One of the obstacles to attaining target blood pressure goals in African Americans is the issue of medication adherence. Low medication adherence rates and higher rates of uncontrolled blood pressures are more common in African Americans[33,99,100]. Keys to the effectiveness of ACEI therapy is adherence to both pharmacologic and non-pharmacologic therapy particularly in African Americans whose lower adherence rates have been attributable to both patient-related and physician-related factors including medication cost, insurance issues and access to healthcare. Aggressive measures are required to target interventions such as patient education focused on patient misconceptions regarding hypertension, home visits by trained community health workers, culturally appropriate storytelling, home blood pressure monitoring and behavioral counseling-all of which have been associated with improved medication adherence and decreased blood pressure measurements in blacks[100,101].

CONCLUSION

Health care providers currently consider a patient’s age, gender and ethnic background when making clinical decisions based on the evidence from clinical research findings. As in the non-African American hypertensive patient, first excluding primary renal or secondary causes of hypertension, then establishing a comprehensive treatment approach, is paramount to slowing the progression of end organ damage (Figure 1). Aggressive treatment of the primary etiology, addressing select lifestyle and socio-cultural issues, and the use of two or more antihypertensive agents for control of blood pressure is typically required in African American patients[102]. The existing data highly supports the inclusion of RAS blockade agents as initial therapy for African Americans with hypertension. In fact, the data from animal models of salt sensate, low renin hypertension suggest RAS blockade may be even more imperative in treating African Americans with hypertension than the general population. These agents appear to confer additional end organ protection beyond that offered by other antihypertensive agents in this patient subgroup. Importantly, there is no evidence of reduced efficacy for ACEI or ARB therapy on clinical outcomes in African Americans[103].

Figure 1 Algorithm for hypertension treatment in African American adults (adapted from ref. [86]). ¹For persons > 60 years of age consider < 150/100 mmHg if initial SBP is > 160 mmHg[2]. ACEI: Angiotensin converting enzyme inhibitor; ARB: Angiotensin receptor blocker; BB: Beta blocker; CCB: Calcium channel blocker; SBP: Systolic blood pressure; CVD: Cardiovascular disease; DBP: Diastolic blood pressure; eGFR: Estimated glomerular filtration rate; CV: Cardiovascular; ASA: Aspirin; ?: Possibly the use of statins or aspirin or possible use of statins or aspirin; BP: Blood pressure.

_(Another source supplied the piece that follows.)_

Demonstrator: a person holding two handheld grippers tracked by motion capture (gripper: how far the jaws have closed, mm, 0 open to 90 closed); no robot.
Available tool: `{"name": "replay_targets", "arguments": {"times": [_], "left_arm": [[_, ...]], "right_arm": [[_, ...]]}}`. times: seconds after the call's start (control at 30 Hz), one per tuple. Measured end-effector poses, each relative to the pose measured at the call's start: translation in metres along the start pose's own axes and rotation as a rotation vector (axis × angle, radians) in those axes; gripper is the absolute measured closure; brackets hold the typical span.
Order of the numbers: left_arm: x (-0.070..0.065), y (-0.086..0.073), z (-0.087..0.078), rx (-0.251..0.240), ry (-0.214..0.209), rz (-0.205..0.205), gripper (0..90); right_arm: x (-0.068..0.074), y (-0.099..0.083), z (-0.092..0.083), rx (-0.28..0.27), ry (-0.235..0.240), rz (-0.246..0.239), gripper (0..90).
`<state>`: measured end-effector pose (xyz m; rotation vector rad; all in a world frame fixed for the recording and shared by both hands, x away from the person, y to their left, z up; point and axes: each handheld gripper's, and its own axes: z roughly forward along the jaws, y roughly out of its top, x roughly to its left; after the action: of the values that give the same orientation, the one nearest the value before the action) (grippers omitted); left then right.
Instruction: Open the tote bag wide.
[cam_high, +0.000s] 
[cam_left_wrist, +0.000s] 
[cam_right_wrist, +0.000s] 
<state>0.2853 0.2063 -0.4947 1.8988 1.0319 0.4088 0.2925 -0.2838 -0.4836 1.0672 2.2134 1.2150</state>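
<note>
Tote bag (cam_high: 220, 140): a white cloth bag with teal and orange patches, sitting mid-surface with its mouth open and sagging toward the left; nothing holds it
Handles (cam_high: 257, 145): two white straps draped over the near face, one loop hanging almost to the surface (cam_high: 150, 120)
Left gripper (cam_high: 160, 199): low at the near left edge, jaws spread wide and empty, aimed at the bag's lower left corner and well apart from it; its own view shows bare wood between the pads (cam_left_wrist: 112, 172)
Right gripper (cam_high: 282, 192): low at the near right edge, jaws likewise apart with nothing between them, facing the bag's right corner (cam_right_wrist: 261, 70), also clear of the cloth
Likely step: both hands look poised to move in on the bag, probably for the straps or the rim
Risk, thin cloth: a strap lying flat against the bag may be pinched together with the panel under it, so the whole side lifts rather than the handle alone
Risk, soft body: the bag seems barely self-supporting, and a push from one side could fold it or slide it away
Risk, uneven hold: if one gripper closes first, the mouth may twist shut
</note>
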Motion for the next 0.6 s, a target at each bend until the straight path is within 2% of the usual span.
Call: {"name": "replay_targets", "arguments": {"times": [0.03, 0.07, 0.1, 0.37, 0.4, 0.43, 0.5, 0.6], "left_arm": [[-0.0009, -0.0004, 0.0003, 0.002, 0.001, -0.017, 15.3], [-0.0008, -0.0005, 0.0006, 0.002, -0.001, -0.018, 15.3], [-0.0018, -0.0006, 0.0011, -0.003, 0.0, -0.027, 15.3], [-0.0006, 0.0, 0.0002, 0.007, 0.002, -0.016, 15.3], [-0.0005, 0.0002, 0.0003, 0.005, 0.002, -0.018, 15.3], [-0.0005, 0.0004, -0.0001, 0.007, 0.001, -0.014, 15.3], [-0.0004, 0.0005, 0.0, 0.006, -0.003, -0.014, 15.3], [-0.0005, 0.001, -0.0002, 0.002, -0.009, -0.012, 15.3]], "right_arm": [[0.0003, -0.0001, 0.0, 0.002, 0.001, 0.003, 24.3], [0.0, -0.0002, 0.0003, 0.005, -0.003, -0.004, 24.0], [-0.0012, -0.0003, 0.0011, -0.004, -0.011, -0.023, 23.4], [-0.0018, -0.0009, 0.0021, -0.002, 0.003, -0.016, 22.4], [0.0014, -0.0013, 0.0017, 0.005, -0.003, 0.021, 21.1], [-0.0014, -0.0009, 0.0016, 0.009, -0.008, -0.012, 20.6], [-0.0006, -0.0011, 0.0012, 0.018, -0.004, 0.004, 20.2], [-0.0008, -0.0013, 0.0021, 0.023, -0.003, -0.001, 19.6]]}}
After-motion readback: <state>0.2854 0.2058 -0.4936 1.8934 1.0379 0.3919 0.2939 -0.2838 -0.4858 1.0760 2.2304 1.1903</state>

In conclusion, the overall treatment plan should be guided by individual patient response, coexisting risk factors and potential sociocultural considerations such as cost of medications and insurance coverage, which affect adherence to both pharmacologic and non-pharmacologic interventions[14]. In all racial groups, blood pressure target goals in uncomplicated hypertension based on clinical trial data is < 140/90 mmHg with debate over a lower target (< 130/80 mmHg) in cases with end organ damage due to the data mostly being surrogate markers with a lack of consistent hard outcome data. Further elucidation of the optimal treatment for hypertension may be provided by the ongoing NIH-funded Systolic Blood Pressure Intervention Trial trial which will include a diverse patient population in regards to gender, race/ethnicity and comorbidities in over 7500 persons over 55 years of age[104].